On his radio show today, Rush Limbaugh mocked President Obama for meeting with George Clooney to discuss the situation in war-torn Sudan. Clooney, Limbaugh said, “apparently has given up on Darfur and is now all concerned about Sudan.”
Limbaugh's mockery is completely nonsensical: Darfur is a region within Sudan.
As Michael Muskal noted in an October 13 Los Angeles Times article, the leadership in Sudan has been accused of war crimes connected to the fighting in Darfur:
George Clooney on Tuesday did what only George Clooney can do -- use his status as a world-renowned celebrity to bring attention to the ongoing crisis in the African country of Sudan, located in a part of the world that most Americans simply ignore.

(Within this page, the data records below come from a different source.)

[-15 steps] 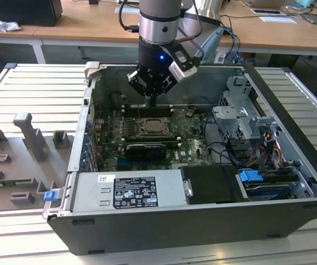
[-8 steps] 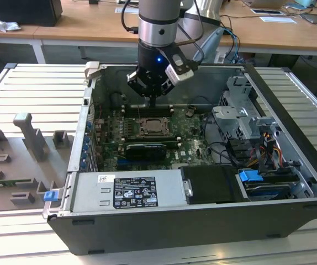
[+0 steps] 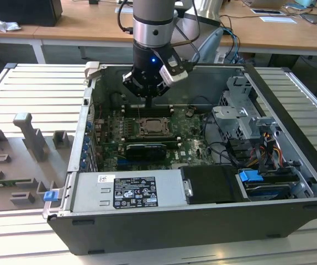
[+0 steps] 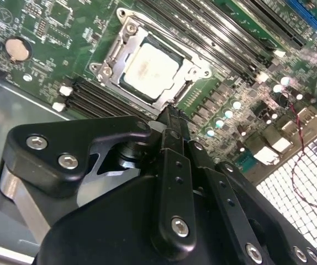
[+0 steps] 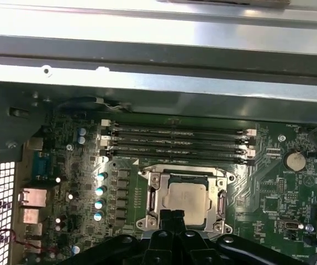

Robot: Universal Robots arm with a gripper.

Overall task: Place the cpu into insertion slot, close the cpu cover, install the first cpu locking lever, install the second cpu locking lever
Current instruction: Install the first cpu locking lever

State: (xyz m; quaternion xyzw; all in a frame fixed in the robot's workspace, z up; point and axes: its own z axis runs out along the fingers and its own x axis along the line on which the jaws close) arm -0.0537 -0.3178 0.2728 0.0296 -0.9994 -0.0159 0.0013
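Your arm reaches down into an open dark grey metal computer case [image 3: 291,165] lying on its side, and everything here is placed from the square black-framed insertion slot [image 3: 153,128] in the middle of the green circuit board [image 3: 189,141]. No writing can be made out: the white label [image 3: 134,192] on the grey power supply box, on the near side of the slot in the exterior view, carries print too small to tell. The black two-fingered gripper [image 3: 149,101] hangs just above the slot's far edge; in the second wrist view its fingers [image 4: 172,124] are pressed together into one narrow tip, pinching nothing, with that tip just beside the slot's frame. Whether it touches the frame cannot be told. The small square chip with a pale silver-beige metal face, the cpu [image 4: 148,67], already sits inside the slot. The silver-grey metal cpu cover [image 5: 156,200] with its square cut-out lies closed around the chip, so the pale face shows through the opening. Beside the slot run long black memory sockets [image 5: 178,139], and a round silver coin battery [image 5: 295,160] sits further along the board. The case rests on a pale ribbed metal bench [image 3: 31,94]; grey fixture blocks [image 3: 31,135] stand on it toward the exterior view's left of the slot. Beyond, wooden desks [image 3: 258,27] cross the room.
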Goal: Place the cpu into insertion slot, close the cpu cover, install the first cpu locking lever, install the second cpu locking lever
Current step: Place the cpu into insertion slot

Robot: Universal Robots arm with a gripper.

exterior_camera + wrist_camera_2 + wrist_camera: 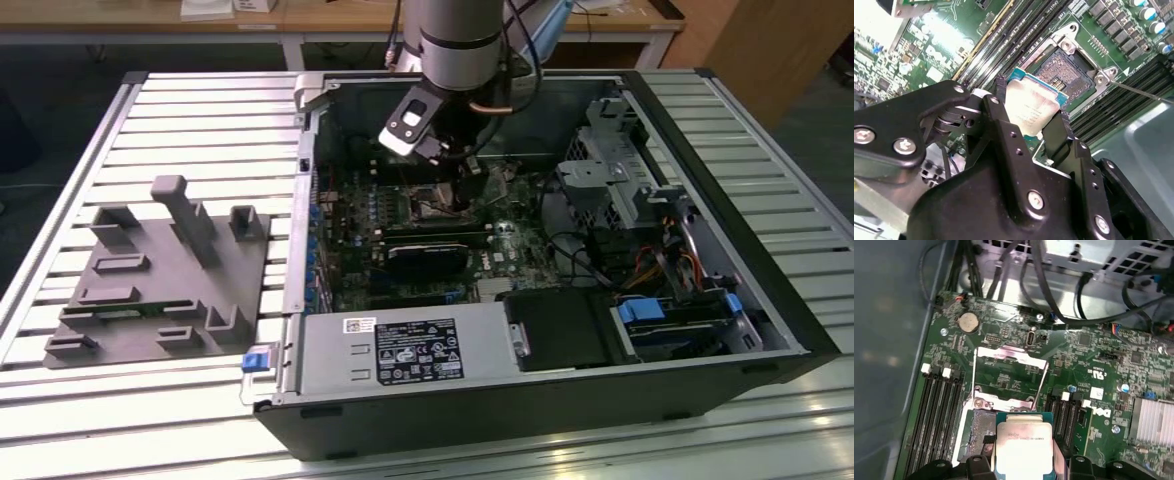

Depending on one's politics, there has been an ongoing civil war or rebellion in western Sudan's Darfur region since 2003 that has created one of the world's seemingly unsolvable humanitarian and diplomatic crisis. There is no agreement on the numbers, but most independent agencies put the death toll at around 300,000 people and 2.7 million people forced to flee their homes in the battle between Arab militias, backed by the central government, and black Christian and animist Africans.
Sudan's president, Omar Bashir, has been accused of war crimes in connection with the Darfur situation.
Later in his show, Limbaugh explained that he knew he was incorrect when he made this statement, but -- for reasons that remain a mystery -- he “decided to stick with it.” Rush proudly informed his audience that, contrary to the prediction of a staffer, he had not received a single email correcting his goof.
This is not the first time Limbaugh has had trouble keeping his facts straight in his rush to smear. On the August 16 edition of his show, he likened placing a proposed Islamic center in Manhattan to building a Hindu temple next to Pearl Harbor. He later corrected himself, saying that he meant to say Shinto shrine, rather than Hindu temple.